→ **Activity**:
Which lines of the records below contain the string "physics"? Report each of them.

** Opening Data provided block **

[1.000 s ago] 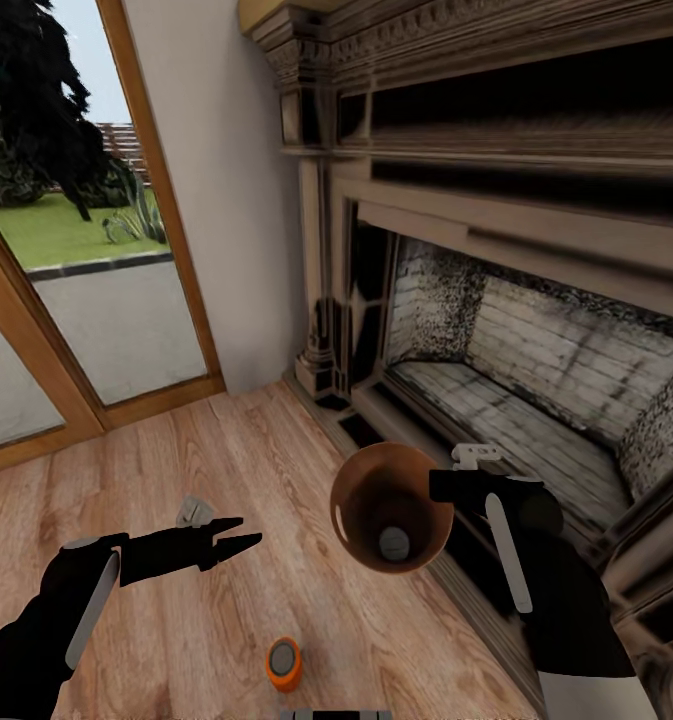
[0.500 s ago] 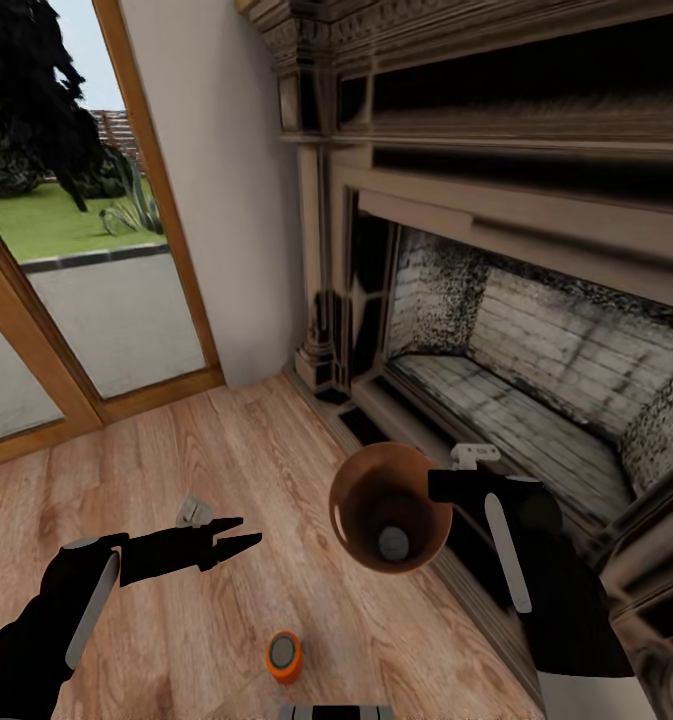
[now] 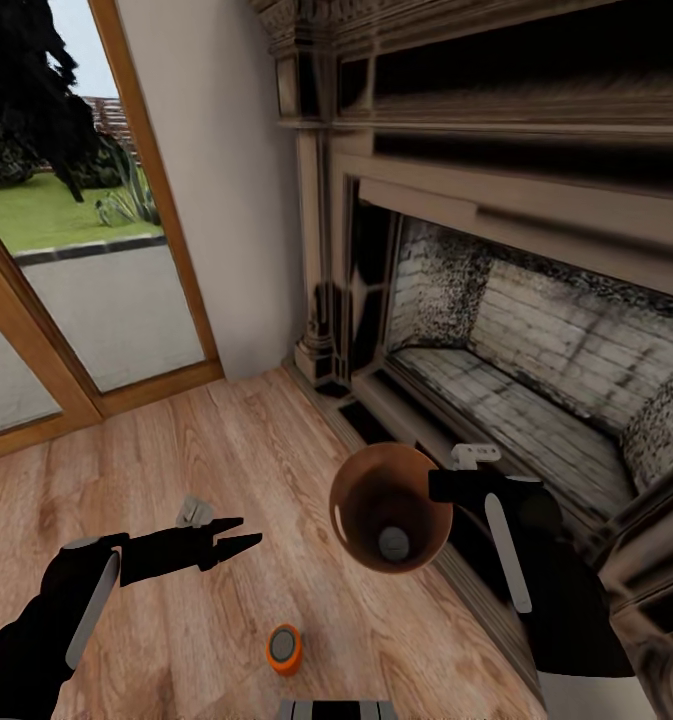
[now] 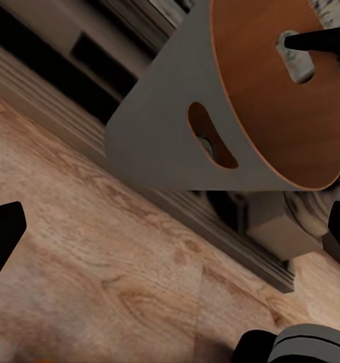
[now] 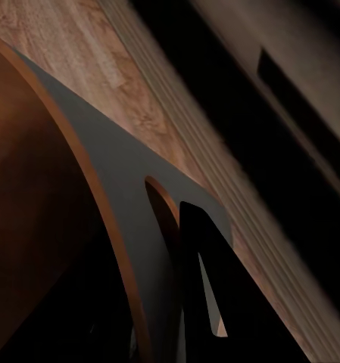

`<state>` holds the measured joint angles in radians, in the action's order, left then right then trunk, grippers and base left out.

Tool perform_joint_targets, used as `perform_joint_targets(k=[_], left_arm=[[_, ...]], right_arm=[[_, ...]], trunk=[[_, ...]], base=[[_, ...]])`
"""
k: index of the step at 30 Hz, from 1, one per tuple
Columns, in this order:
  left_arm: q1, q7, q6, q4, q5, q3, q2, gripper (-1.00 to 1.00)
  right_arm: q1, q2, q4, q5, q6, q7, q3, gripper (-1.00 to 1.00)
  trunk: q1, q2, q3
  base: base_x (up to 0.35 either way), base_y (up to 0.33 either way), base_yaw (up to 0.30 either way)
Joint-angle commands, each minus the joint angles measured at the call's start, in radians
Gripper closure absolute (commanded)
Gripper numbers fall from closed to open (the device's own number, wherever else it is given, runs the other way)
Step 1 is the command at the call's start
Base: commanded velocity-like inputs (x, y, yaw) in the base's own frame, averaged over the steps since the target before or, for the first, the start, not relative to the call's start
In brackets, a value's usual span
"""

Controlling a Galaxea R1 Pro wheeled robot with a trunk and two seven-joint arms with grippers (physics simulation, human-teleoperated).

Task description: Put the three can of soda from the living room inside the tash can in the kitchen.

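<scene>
Jaws: left gripper parted and empty; right gripper pinching the bin's rim.
Head view: bin aloft with one can inside, another can on the floor. Left wrist view: bin wall looks stiff, handle slot offers purchase. Right wrist view: finger through that slot.

You have a wood floor; one can stands on it, below your left gripper.
</scene>
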<state>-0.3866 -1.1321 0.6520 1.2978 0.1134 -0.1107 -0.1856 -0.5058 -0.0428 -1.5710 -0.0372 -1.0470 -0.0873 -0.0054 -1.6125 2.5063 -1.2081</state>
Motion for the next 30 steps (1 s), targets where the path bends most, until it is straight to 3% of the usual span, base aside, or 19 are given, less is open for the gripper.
perform_joint_targets(k=[1,30], left_arm=[[0.000,0.000,0.000,0.000,0.000,0.000,0.000,-1.00],[0.000,-0.001,0.000,0.000,0.000,0.000,0.000,-1.00]], right_arm=[[0.000,0.000,-0.001,-0.019,0.000,-0.002,0.000,1.00],[0.000,-0.002,0.002,-0.018,0.000,0.000,0.013,1.00]], trunk=[[0.000,0.000,-0.002],[0.000,0.000,-0.048]], base=[[0.000,0.000,0.000],[0.000,0.000,0.000]])
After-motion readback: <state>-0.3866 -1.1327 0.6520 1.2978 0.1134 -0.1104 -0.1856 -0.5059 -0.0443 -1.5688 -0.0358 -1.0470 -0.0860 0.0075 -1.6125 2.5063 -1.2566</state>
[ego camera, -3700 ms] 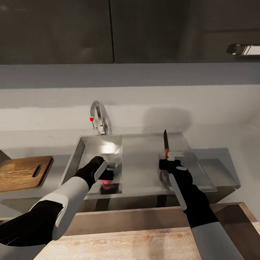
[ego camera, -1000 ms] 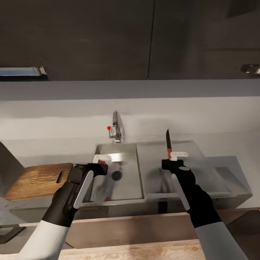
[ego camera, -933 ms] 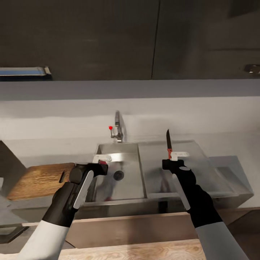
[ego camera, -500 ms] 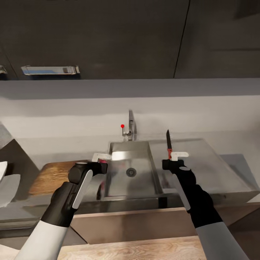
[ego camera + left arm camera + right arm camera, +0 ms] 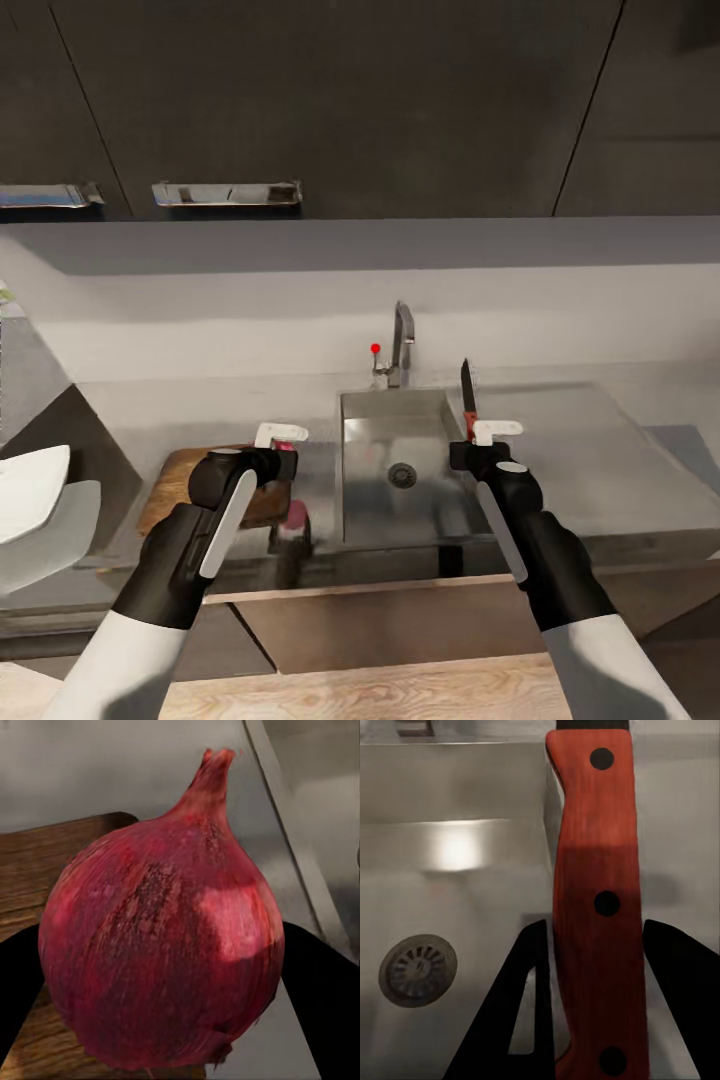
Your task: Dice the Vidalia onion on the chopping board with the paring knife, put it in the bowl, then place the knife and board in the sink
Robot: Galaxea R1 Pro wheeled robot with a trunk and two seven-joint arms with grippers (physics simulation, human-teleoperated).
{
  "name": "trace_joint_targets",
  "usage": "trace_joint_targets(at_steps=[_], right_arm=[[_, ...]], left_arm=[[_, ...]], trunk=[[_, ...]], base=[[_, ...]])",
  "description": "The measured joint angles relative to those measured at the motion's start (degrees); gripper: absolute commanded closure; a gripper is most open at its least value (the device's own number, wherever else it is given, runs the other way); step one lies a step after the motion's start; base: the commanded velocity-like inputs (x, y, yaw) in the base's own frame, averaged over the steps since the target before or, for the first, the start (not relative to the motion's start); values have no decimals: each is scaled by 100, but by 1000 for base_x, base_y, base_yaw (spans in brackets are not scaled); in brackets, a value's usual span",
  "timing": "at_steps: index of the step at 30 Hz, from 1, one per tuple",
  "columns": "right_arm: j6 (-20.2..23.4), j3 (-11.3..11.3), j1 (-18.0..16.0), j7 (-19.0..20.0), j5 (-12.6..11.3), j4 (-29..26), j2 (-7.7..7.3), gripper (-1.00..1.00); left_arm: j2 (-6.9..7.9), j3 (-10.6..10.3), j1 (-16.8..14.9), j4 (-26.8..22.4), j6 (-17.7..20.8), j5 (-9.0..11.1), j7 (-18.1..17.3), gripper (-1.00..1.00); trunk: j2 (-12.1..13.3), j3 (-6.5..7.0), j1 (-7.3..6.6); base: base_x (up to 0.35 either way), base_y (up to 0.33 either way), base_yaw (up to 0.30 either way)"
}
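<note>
My left gripper (image 5: 283, 450) is shut on the Vidalia onion (image 5: 286, 447), a dark red bulb (image 5: 161, 937) with its stem tip showing. It hangs above the right end of the brown chopping board (image 5: 175, 478), whose wood (image 5: 45, 870) lies behind the onion. My right gripper (image 5: 478, 442) is shut on the red-orange handle (image 5: 600, 907) of the paring knife (image 5: 466, 385), blade pointing up, over the right side of the sink (image 5: 390, 430). The drain (image 5: 418, 970) lies below the knife. The white bowl (image 5: 35, 480) sits at the far left on the grey countertop (image 5: 150, 410).
A bent chrome tap (image 5: 401, 345) with a red knob stands behind the basin. The flat drainer (image 5: 590, 450) stretches right of the sink. Dark wall cupboards (image 5: 330, 100) with metal handles hang above. A wooden edge (image 5: 380, 620) runs below the counter front.
The camera has swung left, so the sink now sits further right in the picture. The left gripper with the onion has come from over the basin to above the board. The knife stays held upright.
</note>
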Motion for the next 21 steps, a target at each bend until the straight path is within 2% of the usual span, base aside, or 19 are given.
trace_joint_targets(at_steps=[16,21], right_arm=[[3,0,0,0,0,0,-1,100],[4,-1,0,0,0,0,0,100]], left_arm=[[0,0,0,2,0,0,0,100],[1,0,0,6,-1,-1,-1,100]], trunk=[[0,0,0],[0,0,0]], base=[[0,299,0],[0,161,0]])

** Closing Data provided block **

→ **Response for this exercise**:
Controlling a Galaxea R1 Pro wheeled robot with a trunk and two seven-joint arms with grippers (physics simulation, human-teleoperated).
Robot: Galaxea R1 Pro wheeled robot with a trunk and two seven-joint arms with grippers (physics simulation, human-teleoperated).

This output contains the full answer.